** TASK REQUIREMENTS **
Over all lines in the data below, count those holding "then" and give only the result.

** DATA BELOW **
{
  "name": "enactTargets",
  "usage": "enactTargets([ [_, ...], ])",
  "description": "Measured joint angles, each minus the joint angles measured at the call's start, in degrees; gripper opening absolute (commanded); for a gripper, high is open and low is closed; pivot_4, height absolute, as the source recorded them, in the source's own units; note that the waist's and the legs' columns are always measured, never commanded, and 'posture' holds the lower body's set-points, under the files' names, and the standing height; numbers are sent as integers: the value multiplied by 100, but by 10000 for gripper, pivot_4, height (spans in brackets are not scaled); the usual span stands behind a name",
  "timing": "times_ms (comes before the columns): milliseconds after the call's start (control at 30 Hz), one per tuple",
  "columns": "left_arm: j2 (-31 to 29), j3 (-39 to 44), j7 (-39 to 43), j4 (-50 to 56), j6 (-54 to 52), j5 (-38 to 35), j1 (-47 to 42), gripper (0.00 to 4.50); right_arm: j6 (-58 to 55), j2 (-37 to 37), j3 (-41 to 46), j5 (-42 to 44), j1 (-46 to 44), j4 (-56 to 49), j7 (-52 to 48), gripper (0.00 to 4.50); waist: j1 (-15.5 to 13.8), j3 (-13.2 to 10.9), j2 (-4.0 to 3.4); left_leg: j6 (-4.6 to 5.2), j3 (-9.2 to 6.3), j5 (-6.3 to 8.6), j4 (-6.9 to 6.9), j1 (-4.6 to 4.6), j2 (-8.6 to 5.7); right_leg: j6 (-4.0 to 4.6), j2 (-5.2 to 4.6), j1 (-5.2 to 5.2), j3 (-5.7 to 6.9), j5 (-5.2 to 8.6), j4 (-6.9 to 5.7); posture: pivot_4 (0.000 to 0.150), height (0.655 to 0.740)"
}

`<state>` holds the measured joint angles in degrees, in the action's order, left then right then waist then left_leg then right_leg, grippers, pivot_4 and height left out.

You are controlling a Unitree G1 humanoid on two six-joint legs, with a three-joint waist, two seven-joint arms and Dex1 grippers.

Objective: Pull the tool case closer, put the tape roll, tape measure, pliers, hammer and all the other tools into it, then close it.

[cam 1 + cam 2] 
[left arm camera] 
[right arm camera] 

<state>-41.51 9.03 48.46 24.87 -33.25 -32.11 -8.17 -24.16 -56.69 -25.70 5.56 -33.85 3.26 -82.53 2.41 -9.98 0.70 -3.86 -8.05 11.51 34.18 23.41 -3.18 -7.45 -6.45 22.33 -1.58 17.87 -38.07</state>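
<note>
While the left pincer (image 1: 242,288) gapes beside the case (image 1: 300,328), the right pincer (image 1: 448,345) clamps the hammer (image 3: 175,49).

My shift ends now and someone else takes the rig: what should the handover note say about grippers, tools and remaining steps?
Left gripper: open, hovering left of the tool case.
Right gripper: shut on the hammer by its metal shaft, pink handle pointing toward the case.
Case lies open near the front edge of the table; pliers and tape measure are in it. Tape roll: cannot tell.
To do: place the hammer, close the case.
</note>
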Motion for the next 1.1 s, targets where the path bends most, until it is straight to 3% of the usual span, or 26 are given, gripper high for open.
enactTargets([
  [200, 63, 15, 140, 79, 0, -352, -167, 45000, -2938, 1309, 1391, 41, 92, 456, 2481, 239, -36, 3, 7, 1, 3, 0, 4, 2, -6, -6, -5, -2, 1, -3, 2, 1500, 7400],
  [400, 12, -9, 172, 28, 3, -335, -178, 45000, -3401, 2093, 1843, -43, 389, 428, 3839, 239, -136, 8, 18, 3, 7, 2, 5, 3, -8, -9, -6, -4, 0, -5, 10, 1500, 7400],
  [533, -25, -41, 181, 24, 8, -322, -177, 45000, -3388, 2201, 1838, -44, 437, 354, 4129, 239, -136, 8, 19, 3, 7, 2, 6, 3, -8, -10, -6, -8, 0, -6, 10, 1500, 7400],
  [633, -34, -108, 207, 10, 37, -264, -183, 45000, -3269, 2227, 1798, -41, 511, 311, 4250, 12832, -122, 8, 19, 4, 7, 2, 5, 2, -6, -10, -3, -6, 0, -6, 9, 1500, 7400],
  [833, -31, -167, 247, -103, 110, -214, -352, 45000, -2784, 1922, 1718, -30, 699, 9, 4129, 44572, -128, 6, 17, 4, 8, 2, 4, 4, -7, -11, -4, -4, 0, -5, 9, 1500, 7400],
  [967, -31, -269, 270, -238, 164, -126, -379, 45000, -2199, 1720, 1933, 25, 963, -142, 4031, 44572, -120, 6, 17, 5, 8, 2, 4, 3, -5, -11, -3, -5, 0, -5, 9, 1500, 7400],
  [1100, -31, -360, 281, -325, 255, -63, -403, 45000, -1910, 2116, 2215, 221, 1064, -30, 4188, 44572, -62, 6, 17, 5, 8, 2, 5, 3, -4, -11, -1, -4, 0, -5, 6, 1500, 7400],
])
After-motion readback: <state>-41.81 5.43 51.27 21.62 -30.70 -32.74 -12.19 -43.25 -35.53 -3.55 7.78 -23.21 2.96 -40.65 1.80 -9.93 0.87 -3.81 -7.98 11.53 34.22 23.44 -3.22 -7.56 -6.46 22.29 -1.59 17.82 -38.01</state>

** SOLUTION TO THE EXERCISE **
2